What is needed is a copy of each line in the listing below that contains "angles".

---------- Provided material

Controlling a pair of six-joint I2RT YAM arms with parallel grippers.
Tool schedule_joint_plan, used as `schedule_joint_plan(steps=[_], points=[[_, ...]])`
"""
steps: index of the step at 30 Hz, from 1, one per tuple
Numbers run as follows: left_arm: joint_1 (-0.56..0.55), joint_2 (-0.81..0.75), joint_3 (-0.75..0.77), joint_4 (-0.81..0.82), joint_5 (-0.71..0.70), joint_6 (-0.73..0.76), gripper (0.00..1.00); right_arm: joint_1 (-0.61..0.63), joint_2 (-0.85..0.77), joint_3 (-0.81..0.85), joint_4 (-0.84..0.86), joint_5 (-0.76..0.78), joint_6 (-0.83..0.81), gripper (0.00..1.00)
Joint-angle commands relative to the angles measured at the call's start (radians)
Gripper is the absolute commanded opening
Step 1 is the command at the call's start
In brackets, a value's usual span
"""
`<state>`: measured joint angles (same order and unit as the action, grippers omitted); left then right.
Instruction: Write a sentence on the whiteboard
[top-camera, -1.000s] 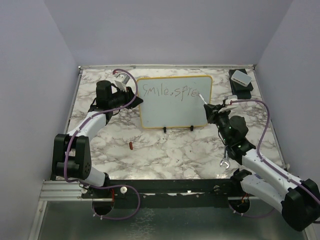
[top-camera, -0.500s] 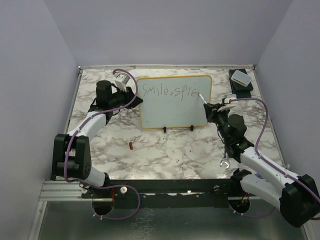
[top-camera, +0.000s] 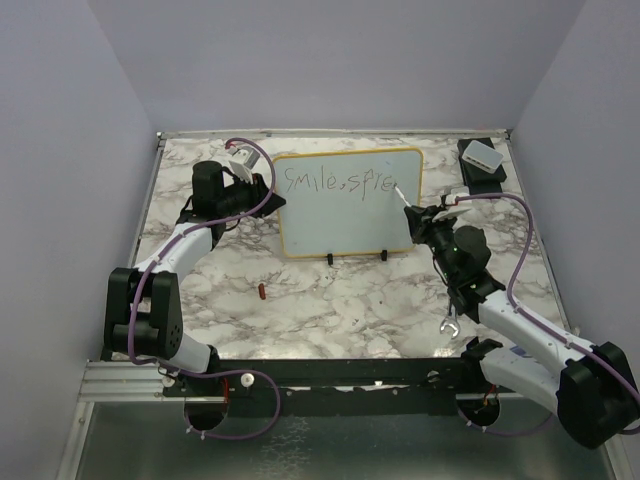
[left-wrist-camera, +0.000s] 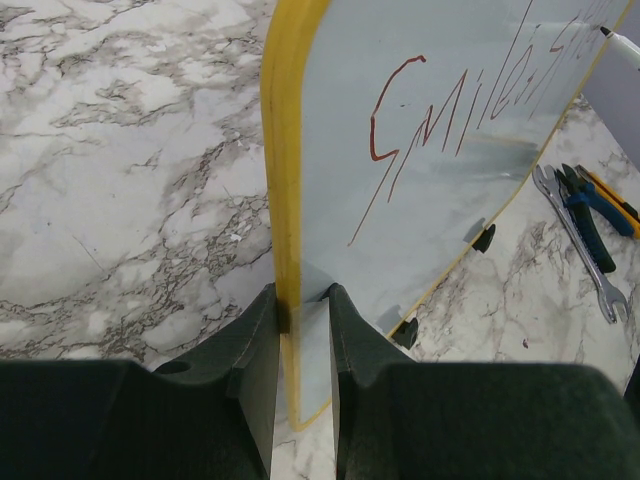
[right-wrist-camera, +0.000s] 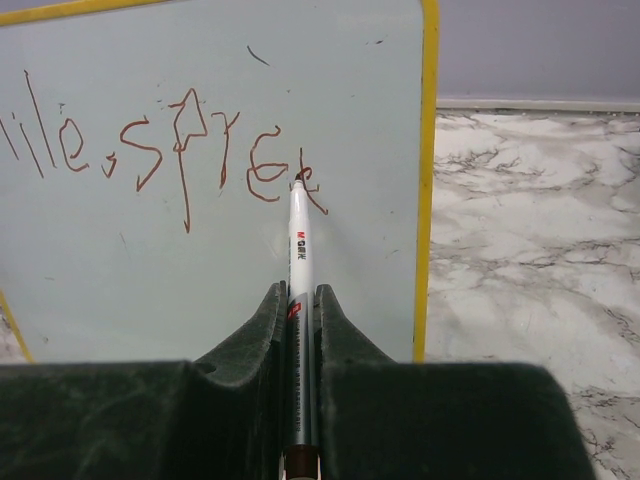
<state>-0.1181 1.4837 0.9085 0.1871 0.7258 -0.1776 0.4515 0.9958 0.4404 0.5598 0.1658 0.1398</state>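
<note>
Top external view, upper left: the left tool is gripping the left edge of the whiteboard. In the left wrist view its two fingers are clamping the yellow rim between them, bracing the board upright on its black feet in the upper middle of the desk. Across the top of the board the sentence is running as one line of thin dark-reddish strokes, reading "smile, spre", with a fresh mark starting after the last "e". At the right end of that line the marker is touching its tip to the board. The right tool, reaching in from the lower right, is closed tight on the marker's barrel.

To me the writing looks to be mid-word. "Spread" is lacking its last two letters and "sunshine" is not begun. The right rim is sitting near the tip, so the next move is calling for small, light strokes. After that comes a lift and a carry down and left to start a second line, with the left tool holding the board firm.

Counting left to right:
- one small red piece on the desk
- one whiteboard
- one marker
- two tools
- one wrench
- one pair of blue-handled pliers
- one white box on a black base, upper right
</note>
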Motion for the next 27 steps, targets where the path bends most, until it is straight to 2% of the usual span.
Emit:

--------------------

Written answer
Joint-angle commands relative to the angles measured at the call's start (radians)
`<state>`: measured joint angles (same order and unit as the action, grippers omitted); left then right.

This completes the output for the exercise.